> EXERCISE AIM:
Once the line with "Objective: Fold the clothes" is found in the entries below, repeat it and each following line exactly, up to and including the line with "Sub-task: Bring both". Add no other lines.

> Dataset items:
________
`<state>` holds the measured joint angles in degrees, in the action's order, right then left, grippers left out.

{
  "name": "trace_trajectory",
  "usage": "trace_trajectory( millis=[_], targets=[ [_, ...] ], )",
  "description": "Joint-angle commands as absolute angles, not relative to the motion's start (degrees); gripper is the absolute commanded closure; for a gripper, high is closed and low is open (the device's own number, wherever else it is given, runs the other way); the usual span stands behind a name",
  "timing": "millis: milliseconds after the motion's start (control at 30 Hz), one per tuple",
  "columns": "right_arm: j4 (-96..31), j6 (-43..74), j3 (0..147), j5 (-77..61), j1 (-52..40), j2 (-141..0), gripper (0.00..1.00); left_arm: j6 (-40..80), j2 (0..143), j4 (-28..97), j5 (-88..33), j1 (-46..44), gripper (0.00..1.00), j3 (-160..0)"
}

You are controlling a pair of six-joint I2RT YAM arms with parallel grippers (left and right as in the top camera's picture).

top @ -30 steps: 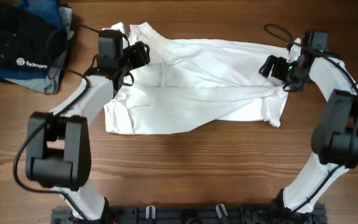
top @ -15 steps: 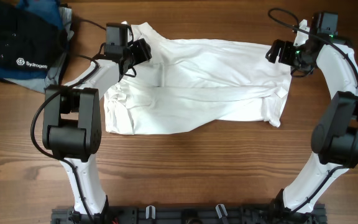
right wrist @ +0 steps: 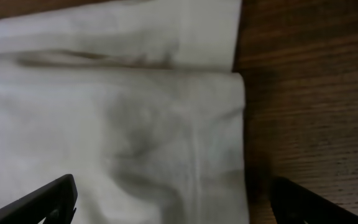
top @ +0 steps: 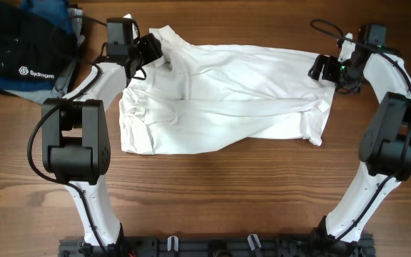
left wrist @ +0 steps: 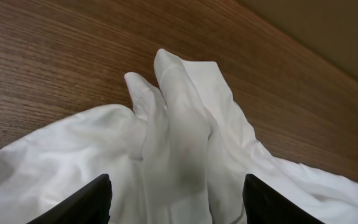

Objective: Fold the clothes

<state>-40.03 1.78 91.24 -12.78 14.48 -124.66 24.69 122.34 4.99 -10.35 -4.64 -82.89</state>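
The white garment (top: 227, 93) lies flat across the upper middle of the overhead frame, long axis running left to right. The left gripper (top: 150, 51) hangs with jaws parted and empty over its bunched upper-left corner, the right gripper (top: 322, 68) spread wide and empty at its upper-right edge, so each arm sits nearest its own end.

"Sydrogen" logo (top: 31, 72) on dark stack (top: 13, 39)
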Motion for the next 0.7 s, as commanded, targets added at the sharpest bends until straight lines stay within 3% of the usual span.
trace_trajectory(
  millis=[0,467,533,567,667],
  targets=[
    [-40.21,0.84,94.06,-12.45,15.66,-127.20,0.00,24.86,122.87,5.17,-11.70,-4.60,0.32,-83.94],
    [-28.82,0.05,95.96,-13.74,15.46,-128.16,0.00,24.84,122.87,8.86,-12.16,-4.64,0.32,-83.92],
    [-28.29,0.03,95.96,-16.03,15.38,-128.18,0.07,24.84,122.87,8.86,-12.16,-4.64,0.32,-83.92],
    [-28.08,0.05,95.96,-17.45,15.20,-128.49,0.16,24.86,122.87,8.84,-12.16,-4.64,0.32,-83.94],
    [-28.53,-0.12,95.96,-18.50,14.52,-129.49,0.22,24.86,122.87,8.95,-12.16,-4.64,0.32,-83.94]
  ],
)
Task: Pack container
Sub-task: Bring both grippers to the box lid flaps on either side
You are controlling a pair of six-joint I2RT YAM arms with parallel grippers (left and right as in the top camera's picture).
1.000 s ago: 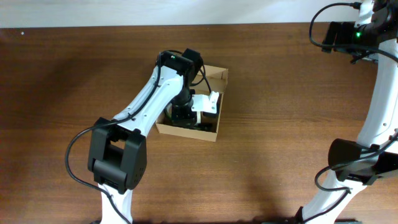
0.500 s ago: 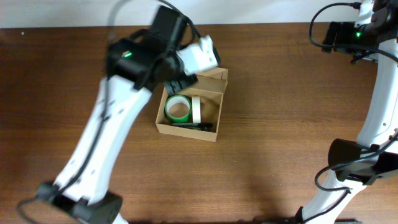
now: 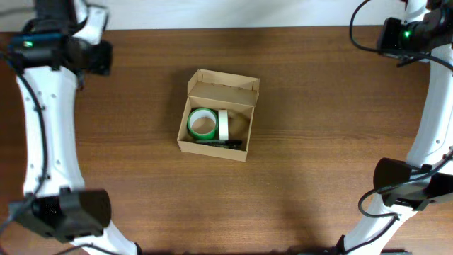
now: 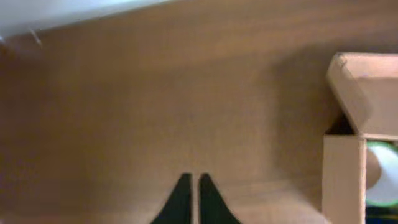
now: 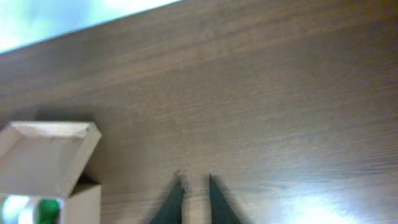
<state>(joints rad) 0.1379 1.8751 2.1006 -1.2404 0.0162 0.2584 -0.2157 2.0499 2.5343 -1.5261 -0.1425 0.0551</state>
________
> EXERCISE RESPONSE:
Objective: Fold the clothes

<state>-40.03 1.78 91.24 -12.78 14.48 -124.66 24.69 122.34 4.99 -10.35 -4.64 -82.89</state>
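The white garment (top: 227, 93) lies flat across the upper middle of the overhead frame, long axis running left to right. The left gripper (top: 150, 51) hangs with jaws parted and empty over its bunched upper-left corner, the right gripper (top: 322, 68) spread wide and empty at its upper-right edge, so each arm sits nearest its own end.

"Sydrogen" logo (top: 31, 72) on dark stack (top: 13, 39)
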Motion for the next 0.7 s, as commanded, targets added at the sharpest bends until straight lines stay within 3% of the usual span.
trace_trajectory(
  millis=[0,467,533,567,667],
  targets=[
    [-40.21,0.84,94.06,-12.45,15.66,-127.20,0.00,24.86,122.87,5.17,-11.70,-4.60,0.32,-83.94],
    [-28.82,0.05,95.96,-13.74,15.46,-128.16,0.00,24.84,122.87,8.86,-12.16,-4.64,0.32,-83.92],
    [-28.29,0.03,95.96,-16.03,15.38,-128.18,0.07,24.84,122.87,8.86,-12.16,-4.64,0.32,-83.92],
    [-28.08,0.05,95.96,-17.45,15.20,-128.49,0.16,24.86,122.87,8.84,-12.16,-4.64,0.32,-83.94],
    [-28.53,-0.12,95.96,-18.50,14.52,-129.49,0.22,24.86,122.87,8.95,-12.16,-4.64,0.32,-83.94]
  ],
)
Task: Pack container
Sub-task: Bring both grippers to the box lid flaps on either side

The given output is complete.